What to produce:
Transcribe the lines from the start of the data below through the line with "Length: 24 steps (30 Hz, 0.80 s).", word for word and nothing more.

Dataset section:

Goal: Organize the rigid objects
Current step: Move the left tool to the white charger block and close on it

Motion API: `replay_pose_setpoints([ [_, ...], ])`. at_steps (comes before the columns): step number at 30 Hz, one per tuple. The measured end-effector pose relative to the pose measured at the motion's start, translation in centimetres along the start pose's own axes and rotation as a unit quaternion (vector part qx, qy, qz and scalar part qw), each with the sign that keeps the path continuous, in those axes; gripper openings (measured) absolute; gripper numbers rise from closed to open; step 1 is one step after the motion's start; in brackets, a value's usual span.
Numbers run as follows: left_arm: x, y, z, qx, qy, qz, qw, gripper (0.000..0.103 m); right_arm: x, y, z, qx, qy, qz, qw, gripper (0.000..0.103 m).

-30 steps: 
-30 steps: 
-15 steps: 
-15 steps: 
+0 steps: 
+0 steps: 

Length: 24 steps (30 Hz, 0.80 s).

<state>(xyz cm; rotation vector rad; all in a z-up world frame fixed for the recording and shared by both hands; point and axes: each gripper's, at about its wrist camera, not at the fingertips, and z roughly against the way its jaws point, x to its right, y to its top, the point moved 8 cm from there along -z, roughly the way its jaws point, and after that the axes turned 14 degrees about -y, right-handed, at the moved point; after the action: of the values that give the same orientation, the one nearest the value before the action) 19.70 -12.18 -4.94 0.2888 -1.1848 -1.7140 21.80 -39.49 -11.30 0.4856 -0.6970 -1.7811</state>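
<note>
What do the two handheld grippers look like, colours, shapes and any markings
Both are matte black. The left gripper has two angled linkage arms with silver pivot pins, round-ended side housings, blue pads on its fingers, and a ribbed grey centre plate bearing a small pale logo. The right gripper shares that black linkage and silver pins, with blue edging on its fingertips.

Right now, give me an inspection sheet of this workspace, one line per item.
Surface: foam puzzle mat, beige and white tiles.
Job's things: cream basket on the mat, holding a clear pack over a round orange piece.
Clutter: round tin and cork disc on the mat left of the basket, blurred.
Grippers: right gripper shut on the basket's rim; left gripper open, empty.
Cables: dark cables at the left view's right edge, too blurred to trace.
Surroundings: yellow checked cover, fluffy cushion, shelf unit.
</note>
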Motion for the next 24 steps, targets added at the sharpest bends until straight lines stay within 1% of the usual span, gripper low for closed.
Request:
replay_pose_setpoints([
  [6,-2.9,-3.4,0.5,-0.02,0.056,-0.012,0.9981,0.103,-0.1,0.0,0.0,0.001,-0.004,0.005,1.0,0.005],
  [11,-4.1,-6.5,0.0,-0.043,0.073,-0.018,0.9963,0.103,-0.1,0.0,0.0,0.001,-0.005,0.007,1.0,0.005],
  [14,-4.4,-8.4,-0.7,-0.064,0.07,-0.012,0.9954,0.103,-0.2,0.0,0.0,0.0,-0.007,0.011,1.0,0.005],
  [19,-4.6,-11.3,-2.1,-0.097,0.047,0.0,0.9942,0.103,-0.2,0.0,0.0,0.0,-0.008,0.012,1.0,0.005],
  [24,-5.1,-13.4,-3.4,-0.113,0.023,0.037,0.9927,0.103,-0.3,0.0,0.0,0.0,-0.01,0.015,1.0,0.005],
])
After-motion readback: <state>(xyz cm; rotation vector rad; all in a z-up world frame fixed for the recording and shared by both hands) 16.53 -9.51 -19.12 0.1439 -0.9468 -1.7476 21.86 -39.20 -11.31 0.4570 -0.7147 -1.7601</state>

Task result:
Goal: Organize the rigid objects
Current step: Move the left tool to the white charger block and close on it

Motion API: `replay_pose_setpoints([ [_, ...], ])`. at_steps (comes before the columns): step number at 30 Hz, one per tuple. The measured end-effector pose relative to the pose measured at the motion's start, translation in centimetres along the start pose's own axes and rotation as a unit quaternion (vector part qx, qy, qz and scalar part qw), each with the sign that keeps the path continuous, in those axes; gripper openings (measured) absolute; gripper numbers rise from closed to open; step 1 is one step after the motion's start; in brackets, a value's usual span.
Numbers run as follows: left_arm: x, y, z, qx, qy, qz, qw, gripper (0.000..0.103 m); right_arm: x, y, z, qx, qy, qz, qw, gripper (0.000..0.103 m).

-30 steps: 
-30 steps: 
-15 steps: 
-15 steps: 
+0 steps: 
+0 steps: 

Length: 24 steps (30 Hz, 0.80 s).

Nothing remains to add to the answer.